Glagah Putihpun kemudian telah bergeser ketengah sanggar. Ia memang merasakan perbedaan didalam tubuhnya, sebagaimana ia pernah mengalami sebelum Raden Rangga meninggal. Satu loncatan kemampuan justru karena terbukanya simpul-simpul syaraf dan nadinya. Ketika Raden Rangga melakukannya, nampaknya masih ada bagian yang ketinggalan, karena saat itu keadaan Raden Rangga memang sudah agak parah. Kini gurunya telah menyempurnakannya meskipun tidak akan pernah dicapai satu tingkat yang sempurna dalam bidang apapun juga. Tetapi memang telah terjadi peningkatan didalam dirinya.
Sejenak kemudian maka Glagah Putihpun telah mulai bergerak. Dari gerak yang paling sederhana, dengan cepat meningkat ke unsur gerak yang lebih rumit, sehingga akhirnya, iapun telah sampai pada unsur-unsur gerak yang paling rumit.
Namun dengan demikian Glagah Putih dapat menilai kemampuan didalam dirinya. Ia segera menyadari, bahwa kemampuannya melepaskan tenaga cadangannya menjadi lebih baik dari sebelumnya, sehingga dengan demikian, maka seakan-akan ilmunyapun menjadi semakin meningkat.
Beberapa saat Glagah Putih meyakinkan dirinya, bahwa ia memang menjadi lebih baik. Namun sesaat kemudian, Ki Jayaragapun menghentikannya sambil berkata, "Sudah cukup Glagah Putih. Waktumu tinggal sedikit. Kau harus membenahi dirimu, karena sebentar lagi, kau akan berangkat bersama pasukan Tanah Perdikan ini. Ki Gede sendiri akan memimpin pasukan itu, sedangkan kau dan Agung Sedayu akan dijadikan pengapitnya, sekaligus menjadi pembantunya sebagai pemimpin pasukan, yang dalam istilah keprajuritan disebut Senapati."
Glagah Putih menarik nafas dalam-dalam. Ia sadar, bahwa waktunya memang sudah singkat. Tetapi ia sudah tidak mempunyai kewajiban apapun lagi. Ia sudah minta diri kepada ayahnya di Jati Anom. Kemudian kepada gurunya yang justru memberinya bekal untuk meningkatkan cadangan kemampuannya mengungkapkan tenaga cadangannya. Sementara itu, kakak sepupunya akan pergi bersamanya, sedangkan isteri kakak sepupunya itu akan berada di rumah Ki Gede.
Namun sesaat kemudian, maka Glagah Putihpun telah menghentikan latihan-latihannya untuk menguji kemampuan ungkapan tenaga cadangan didalam dirinya, yang ternyata memang telah memberikan keyakinan bahwa kemampuannya itu telah meningkat.
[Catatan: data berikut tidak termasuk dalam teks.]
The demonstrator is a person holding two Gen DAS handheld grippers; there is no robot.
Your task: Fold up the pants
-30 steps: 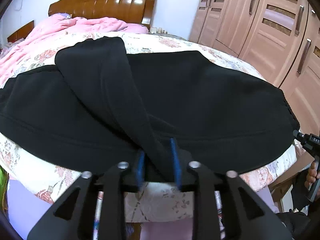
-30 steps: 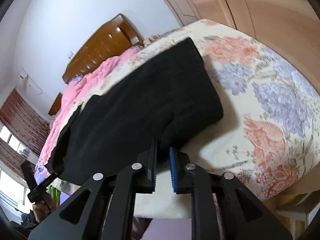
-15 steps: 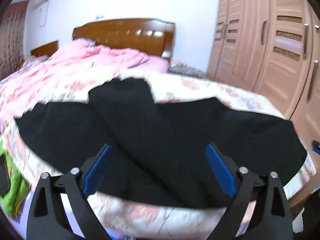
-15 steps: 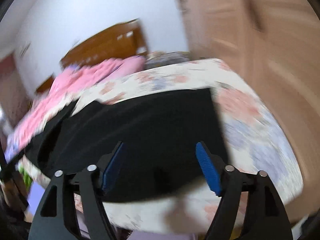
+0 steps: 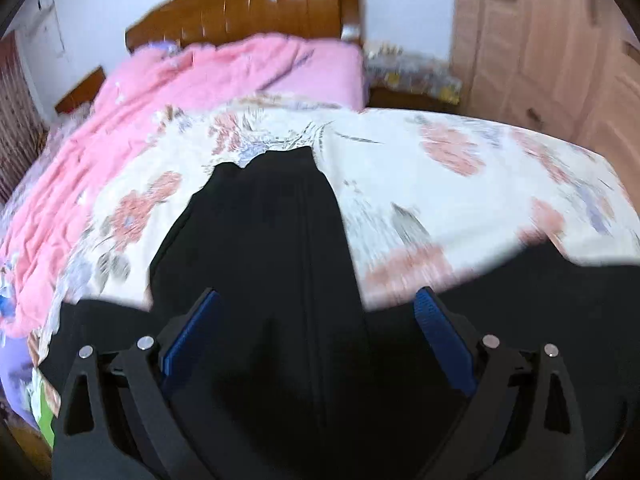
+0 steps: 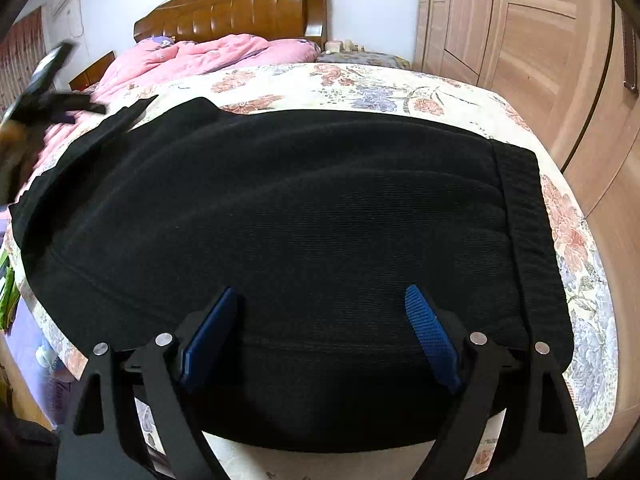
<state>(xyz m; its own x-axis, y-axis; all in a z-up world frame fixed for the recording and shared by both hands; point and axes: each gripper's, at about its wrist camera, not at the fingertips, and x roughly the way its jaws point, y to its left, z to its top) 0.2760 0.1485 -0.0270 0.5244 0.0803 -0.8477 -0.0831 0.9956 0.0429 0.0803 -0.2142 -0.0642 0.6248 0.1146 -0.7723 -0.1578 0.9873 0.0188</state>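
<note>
- The left gripper (image 5: 316, 320) is seen with its blue pads (image 5: 191, 334) spread wide; nothing is clamped, and only black cloth lies below the gap
- The right gripper (image 6: 320, 322) is caught with its jaws opening; nothing is pinched between its blue pads (image 6: 430, 330), which stand apart over the cloth
- The black pants (image 6: 280, 220) are laid flat on the floral bedspread (image 6: 576, 240), directly under and ahead of the right gripper, spread broadly to both sides of it
- The ribbed waistband (image 6: 528, 240) is found to the right of the right gripper, running away from it, with a strip of bare bedspread between it and the bed's right edge
- The near edge of the pants is seen just below the right gripper's pads, close to the bed's near edge
- In the left wrist view, a folded leg of the pants (image 5: 272, 208) is seen stretching straight ahead from between the pads, its far end lying ragged on the bedspread
- Open bedspread (image 5: 460, 184) is left to the right of that leg and ahead of it; a narrower strip is left on its left
- A pink quilt (image 5: 132, 120) is bunched beyond, ahead and to the left
- The wooden headboard (image 6: 240, 8) is set farthest ahead, and wardrobe doors (image 6: 520, 40) stand to the far right, the view there being blurred in the left wrist picture
</note>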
"Marilah." berkata Ki Jayaraga yang bangkit berdiri dengan tenaga yang lemah, "kita menemui Agung Se-dayu."
"Marilah Guru." jawab Glagah Putih yang menjadi berdebar-debar melihat gurunya yang sangat letih. Tetapi gurunya sudah mengatakan kepadanya, bahwa dalam sehari semalam tenaganya akan pulih kembali.
Ketika keduanya masuk ke ruang dalam, Agung Sedayu yang sedang berada diruang dalam melihat keadaan Ki Jayaraga. Tetapi ia sama sekali tidak bertanya apa yang telah terjadi. Agung Sedayu yang berilmu tinggi itupun segera mengetahui apa yang telah dilakukan oleh Ki Jayaraga kepada muridnya.
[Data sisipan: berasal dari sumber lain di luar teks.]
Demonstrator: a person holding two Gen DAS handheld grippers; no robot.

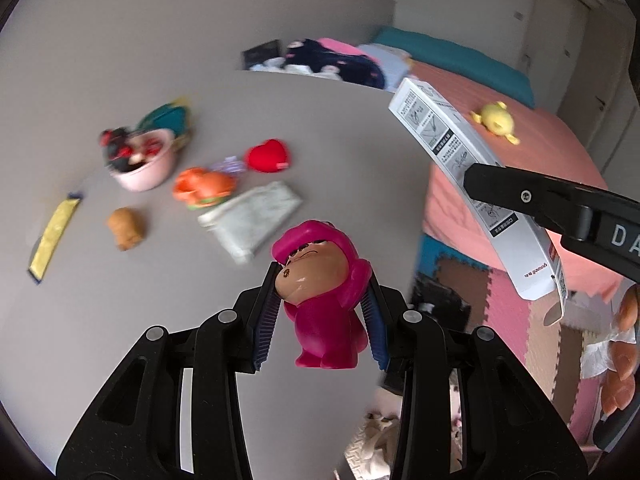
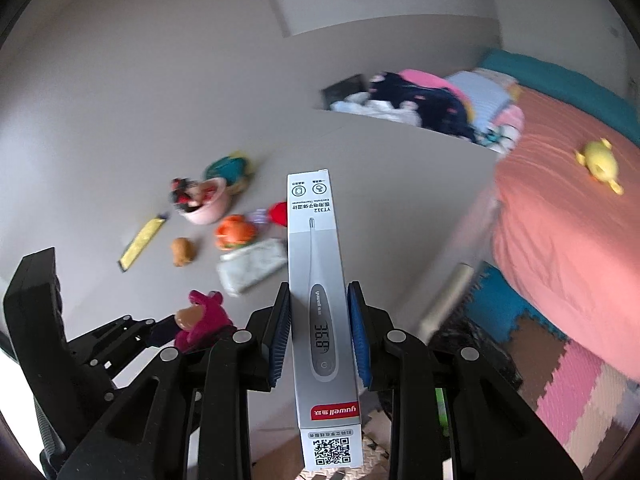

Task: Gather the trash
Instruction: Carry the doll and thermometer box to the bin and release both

"Ki Jayaraga telah berbuat apa saja bagi Glagah Putih." berkata Agung Sedayu didalam hatinya, "karena itu, Glagah Putih tidak boleh mengecewakannya. Ia harus menjadi seorang yang baik dalam olah kanuragan, tetapi juga seorang yang baik sifat dan wataknya."
Demikianlah untuk beberapa saat mereka masih sempat berbincang. Namun kemudian Agung Sedayu dan Glagah Putihpun mulai berkemas. Demikian juga Sekar Mirah yang akan berada dirumah Ki Gede selama Ki Gede tidak ada dirumah. Sementara itu Ki Waskita juga akan berada di Tanah Perdikan disamping Ki Jayaraga. Namun agaknya Ki Jayaraga lebih senang berada di rumah Agung Sedayu. Pagi-pagi ia sudah pergi ke sawah, sementara pernbantu dirumah Agung Sedayu itu memanasi air. Dari sawah Ki Jayaraga akan dapat menikmati minuman panas dan beberapa potong ketela rebus.
Namun baru setelah senja Agung Sedayu, Glagah Putih dan Sekar Mirah akan pergi ke rumah Ki Gede, sementara itu Ki Jayaraga justru mulai berbaring di pembaringannya.
"Nanti tengah malam aku menyusul." berkata Ki Jayaraga yang ingin beristirahat.
"Silahkan." sahut Agung Sedayu, "Ki Jayaraga memang harus beristirahat dengan baik."
"Tengah malam tenagaku tentu sudah mulai tumbuh meskipun belum pulih." berkata orang tua itu.
Demikian Agung Sedayu, Glagah Putih dan Sekar Mirah berangkat, maka Ki Jayaraga telah benar-benar beristirahat sepenuhnya. Ia telah tertidur dengan nyenyaknya. Namun ia sudah berpesan kepada pembantu rumah itu, agar ia dibangunkan tengah malam.
"Setelah aku pulang dari sungai." berkata anak itu.
"Ya. Jika kau berniat turun dua kali, maka yang pertama aku turun, tentu sudah mendekati tengah malam." jawab Ki Jayaraga.
Beberapa saat kemudian, maka Agung Sedayu, Glagah Putih dan Sekar Mirah telah berada dirumah Ki Gede. Para pembantu dirumah Ki Gede telah menyiapkan bilik untuk Sekar Mirah yang akan berada di rumah itu selama Agung Sedayu tidak ada. Hal itu akan baik bagi Sekar Mirah yang tentu selalu dibayangi oleh kecemasan selama suaminya berada di medan perang dan akan baik pula bagi rumah Ki Gede, karena kemampuan Sekar Mirah yang tinggi, maka Sekar Mirah akan dapat melindungi para penghuni rumah itu. Sementara Ki Waskita perhatiannya tentu akan lebih banyak keseluruh daerah Tanah Perdikan bersama Ki Jayaraga.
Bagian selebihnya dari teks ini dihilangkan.